* **INSTRUCTIONS FOR THE TASK**
Only the lines from the beginning of the data below through the line containing "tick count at" belong in the response, each copied exactly.
------ DATA ------
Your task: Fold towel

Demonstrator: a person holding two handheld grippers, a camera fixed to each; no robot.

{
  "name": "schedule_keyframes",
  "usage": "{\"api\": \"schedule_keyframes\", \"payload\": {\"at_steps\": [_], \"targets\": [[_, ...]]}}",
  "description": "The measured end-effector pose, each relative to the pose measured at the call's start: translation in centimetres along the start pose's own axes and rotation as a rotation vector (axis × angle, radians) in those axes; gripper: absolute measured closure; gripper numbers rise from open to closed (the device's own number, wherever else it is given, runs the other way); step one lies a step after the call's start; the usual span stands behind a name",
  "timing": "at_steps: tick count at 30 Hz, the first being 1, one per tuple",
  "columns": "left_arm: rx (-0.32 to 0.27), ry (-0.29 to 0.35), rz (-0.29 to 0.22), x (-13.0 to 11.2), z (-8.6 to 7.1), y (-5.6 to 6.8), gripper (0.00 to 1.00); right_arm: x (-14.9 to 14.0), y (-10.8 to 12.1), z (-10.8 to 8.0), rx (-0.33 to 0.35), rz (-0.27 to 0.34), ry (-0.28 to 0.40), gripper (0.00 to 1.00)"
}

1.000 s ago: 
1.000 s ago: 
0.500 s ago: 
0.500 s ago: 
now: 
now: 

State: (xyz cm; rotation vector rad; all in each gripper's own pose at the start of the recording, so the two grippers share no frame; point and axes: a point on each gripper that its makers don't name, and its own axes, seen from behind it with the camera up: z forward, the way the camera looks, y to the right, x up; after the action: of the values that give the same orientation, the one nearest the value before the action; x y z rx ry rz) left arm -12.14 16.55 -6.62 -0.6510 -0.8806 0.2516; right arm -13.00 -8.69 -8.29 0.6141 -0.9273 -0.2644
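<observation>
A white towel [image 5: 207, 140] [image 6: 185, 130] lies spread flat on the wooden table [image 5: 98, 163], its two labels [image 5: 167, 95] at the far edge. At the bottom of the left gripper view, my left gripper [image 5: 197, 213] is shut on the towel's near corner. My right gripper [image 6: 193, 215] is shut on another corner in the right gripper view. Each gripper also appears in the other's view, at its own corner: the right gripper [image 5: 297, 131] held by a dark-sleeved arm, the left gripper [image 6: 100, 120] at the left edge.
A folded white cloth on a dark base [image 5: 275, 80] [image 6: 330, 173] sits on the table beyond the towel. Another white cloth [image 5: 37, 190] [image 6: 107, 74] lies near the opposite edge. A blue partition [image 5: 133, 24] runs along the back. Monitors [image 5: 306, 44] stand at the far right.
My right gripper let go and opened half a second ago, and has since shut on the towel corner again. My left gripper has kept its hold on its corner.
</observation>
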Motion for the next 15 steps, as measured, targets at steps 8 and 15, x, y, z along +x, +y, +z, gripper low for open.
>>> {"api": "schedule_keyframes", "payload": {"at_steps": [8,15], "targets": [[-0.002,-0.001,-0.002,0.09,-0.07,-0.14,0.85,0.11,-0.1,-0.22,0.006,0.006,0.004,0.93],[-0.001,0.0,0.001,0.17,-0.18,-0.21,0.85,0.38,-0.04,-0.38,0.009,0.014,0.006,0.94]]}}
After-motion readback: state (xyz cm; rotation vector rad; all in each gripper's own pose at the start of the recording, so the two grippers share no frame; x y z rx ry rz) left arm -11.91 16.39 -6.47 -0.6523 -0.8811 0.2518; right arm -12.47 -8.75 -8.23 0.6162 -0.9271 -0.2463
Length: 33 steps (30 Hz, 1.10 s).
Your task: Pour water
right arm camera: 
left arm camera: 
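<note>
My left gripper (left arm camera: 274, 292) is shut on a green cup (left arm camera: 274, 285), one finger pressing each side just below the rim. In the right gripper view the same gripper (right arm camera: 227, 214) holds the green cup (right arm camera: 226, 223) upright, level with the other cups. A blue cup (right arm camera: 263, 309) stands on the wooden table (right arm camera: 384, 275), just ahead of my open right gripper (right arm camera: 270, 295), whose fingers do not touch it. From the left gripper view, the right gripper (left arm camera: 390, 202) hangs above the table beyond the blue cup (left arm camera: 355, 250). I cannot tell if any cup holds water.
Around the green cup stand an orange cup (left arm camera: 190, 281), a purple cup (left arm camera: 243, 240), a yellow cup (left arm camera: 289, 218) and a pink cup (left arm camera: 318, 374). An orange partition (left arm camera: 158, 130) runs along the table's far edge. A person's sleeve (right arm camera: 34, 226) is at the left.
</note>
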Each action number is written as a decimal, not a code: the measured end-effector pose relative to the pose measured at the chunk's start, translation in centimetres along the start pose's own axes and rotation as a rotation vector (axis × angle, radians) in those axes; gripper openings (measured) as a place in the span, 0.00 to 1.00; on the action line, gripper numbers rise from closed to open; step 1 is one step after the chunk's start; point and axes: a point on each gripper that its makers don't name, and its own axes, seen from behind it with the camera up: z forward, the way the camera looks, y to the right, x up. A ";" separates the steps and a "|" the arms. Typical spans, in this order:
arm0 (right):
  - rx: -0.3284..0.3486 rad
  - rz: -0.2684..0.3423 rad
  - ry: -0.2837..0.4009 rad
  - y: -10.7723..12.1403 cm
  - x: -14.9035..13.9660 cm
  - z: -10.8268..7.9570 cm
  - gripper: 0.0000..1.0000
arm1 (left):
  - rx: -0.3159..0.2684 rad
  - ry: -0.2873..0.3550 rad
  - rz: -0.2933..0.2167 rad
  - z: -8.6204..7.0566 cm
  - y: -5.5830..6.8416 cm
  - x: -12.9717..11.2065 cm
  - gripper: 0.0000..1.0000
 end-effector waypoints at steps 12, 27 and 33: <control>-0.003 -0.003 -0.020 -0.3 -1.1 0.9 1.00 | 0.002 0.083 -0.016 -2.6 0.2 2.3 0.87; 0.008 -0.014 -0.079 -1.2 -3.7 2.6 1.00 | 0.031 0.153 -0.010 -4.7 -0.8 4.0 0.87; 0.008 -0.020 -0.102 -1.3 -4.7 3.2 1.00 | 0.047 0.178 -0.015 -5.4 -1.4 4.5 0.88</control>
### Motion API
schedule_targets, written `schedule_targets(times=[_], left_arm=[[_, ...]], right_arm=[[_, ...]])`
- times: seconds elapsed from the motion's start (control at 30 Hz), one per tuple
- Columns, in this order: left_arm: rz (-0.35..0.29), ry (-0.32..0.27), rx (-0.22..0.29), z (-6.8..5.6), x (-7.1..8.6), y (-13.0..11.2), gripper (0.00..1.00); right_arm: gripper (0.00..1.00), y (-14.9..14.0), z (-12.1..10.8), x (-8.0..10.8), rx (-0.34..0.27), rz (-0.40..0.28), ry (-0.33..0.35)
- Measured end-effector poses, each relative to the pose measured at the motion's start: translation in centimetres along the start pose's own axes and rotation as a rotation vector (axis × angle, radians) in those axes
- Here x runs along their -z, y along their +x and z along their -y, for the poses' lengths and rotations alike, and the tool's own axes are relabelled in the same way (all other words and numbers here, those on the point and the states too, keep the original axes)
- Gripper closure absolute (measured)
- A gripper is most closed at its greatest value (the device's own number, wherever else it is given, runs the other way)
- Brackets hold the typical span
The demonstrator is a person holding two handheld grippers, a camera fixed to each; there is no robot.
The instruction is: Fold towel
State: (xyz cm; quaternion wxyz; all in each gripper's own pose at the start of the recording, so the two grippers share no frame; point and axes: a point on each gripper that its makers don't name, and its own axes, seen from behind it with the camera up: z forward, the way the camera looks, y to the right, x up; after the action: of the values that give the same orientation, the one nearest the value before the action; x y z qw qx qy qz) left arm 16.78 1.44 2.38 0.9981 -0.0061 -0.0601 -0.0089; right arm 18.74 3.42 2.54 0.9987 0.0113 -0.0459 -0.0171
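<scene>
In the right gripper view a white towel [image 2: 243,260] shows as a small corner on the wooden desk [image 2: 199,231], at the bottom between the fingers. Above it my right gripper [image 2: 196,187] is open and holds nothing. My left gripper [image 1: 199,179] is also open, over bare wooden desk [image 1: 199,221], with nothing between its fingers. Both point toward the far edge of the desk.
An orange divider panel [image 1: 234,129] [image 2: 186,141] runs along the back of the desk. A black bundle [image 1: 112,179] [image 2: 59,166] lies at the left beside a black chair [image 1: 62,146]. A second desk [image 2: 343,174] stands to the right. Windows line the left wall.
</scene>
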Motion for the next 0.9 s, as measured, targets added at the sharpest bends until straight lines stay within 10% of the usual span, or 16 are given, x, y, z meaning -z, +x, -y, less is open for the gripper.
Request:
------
* **EXPECTED OUTPUT**
Your task: Fold towel

Demonstrator: a person holding two handheld grippers, a camera fixed to each; no robot.

{
  "name": "schedule_keyframes",
  "usage": "{\"api\": \"schedule_keyframes\", \"payload\": {\"at_steps\": [_], \"targets\": [[_, ...]]}}",
  "description": "The measured end-effector pose, each relative to the pose measured at the call's start: translation in centimetres along the start pose's own axes and rotation as a rotation vector (axis × angle, radians) in those axes; gripper: absolute measured closure; gripper numbers rise from open to closed (the device's own number, wherever else it is given, runs the other way); step one lies a step after the call's start; the usual span stands behind a name",
  "timing": "at_steps: tick count at 30 Hz, the first being 1, one per tuple",

Nothing else remains for this exercise.